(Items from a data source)
↓
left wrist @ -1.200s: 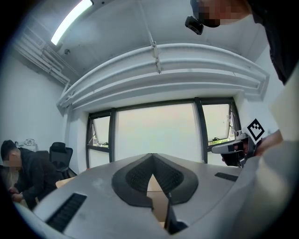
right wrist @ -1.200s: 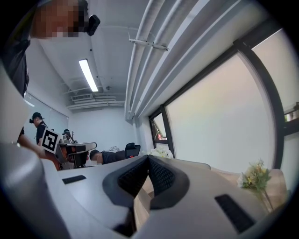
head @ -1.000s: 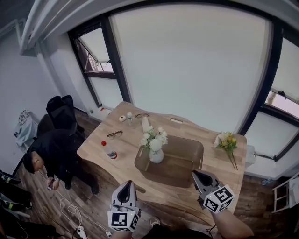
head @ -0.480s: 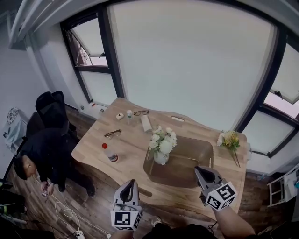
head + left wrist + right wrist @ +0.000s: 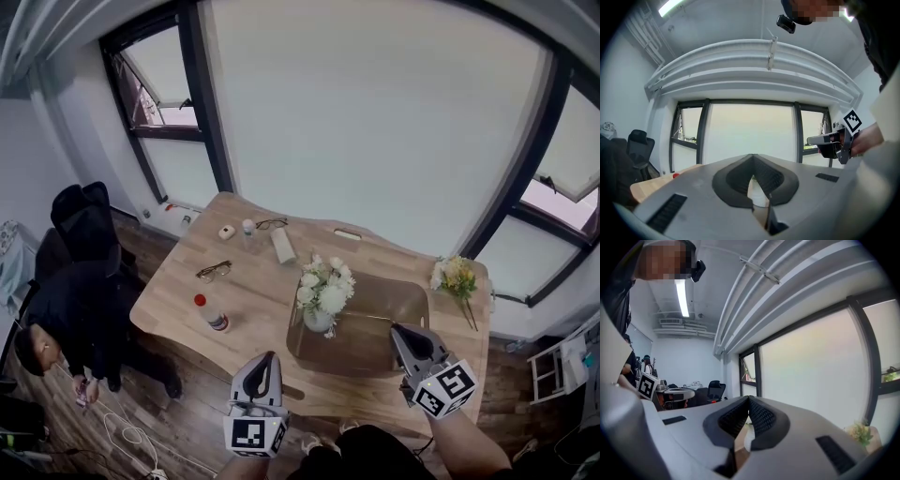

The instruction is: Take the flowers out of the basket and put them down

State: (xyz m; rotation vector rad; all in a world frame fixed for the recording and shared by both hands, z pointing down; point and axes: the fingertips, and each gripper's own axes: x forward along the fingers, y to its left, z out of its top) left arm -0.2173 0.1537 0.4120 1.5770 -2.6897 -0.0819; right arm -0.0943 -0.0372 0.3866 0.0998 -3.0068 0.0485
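Plainly nothing is being lifted yet. At the far left one person in black sits low beside one dark chair, well apart from the work. On the wooden table the left part holds clutter that has no share in the job: one red-capped bottle and two pairs of glasses, one near the bottle and one further back. The left gripper hangs just short of the table's near edge, its jaws pressed together with nothing between them. This looks like a carrying pose for the approach, not a reach. Next come the white flowers, one bunch upright in a pale vase that seems to stand at the left end of the single brown basket. That is likely the bunch left to take out. The right gripper hovers over the basket's near right corner, also closed and empty. A second bunch, the yellow flowers, lies flat on bare wood right of the basket, probably already set down.
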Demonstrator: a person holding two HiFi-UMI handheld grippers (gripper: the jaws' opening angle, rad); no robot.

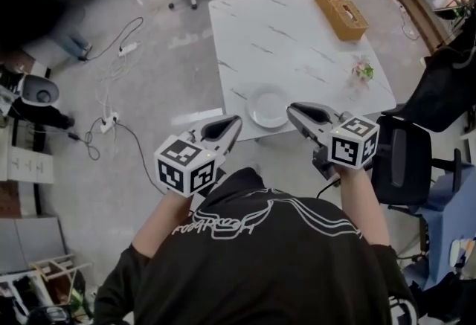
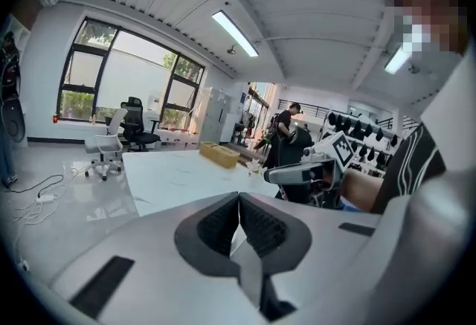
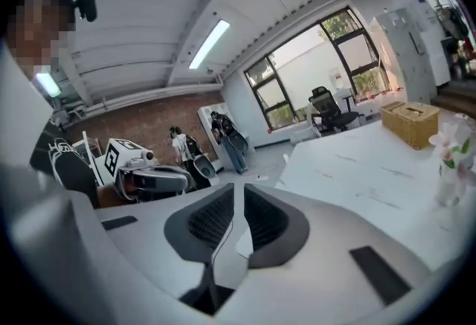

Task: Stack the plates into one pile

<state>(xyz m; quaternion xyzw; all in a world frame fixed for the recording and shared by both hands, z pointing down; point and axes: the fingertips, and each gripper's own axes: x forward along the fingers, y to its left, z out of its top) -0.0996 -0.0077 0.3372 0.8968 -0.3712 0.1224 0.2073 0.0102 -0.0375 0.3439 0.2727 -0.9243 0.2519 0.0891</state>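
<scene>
The white plate (image 1: 268, 105) lies at the near edge of the surface (image 1: 282, 41). It is probably ceramic: stiff, slick, fairly heavy and chippable, so pinch it at the rim. The left tongs (image 1: 233, 123) are closed and empty. The right tongs (image 1: 293, 112) are a sliver apart and empty.

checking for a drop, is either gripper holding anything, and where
Nothing is held: the left gripper and the right gripper both have nothing between their jaws.

How many plates (image 1: 266, 106) lie stacked on the table (image 1: 297, 48) is too small to tell.
</scene>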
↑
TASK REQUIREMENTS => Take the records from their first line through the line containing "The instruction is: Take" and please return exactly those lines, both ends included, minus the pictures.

OUTPUT FOR THIS EXERCISE =>
left wrist @ -1.200s: 
right wrist @ -1.200s: 
head @ -1.000s: 
head @ -0.480s: 
head + left wrist + right wrist @ +0.000s: 

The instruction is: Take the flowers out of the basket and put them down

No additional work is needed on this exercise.